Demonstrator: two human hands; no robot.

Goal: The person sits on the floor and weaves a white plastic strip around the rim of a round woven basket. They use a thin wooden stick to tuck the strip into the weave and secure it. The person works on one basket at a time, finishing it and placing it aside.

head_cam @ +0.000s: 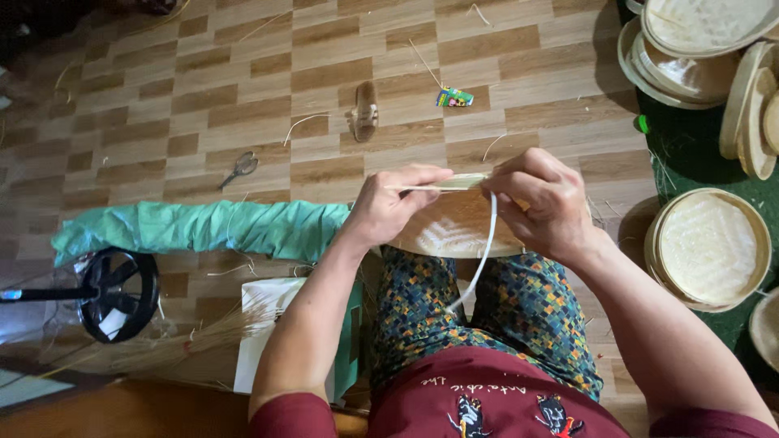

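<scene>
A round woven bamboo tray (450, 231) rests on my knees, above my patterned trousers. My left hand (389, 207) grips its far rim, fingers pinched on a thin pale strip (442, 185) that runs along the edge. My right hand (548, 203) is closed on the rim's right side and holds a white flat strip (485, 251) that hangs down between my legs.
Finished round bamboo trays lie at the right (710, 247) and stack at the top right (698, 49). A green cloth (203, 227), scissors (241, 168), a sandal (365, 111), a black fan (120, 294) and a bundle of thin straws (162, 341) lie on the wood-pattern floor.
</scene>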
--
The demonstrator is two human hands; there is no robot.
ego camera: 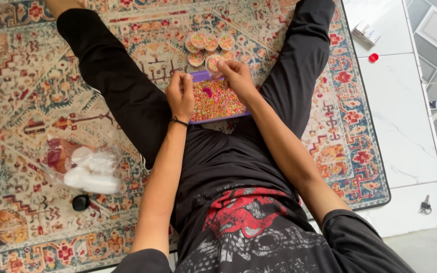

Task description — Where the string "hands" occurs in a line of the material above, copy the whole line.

Response to this exercise —
Demonstrator: two human hands; no robot.
The demonstrator is two human hands; there is no robot.

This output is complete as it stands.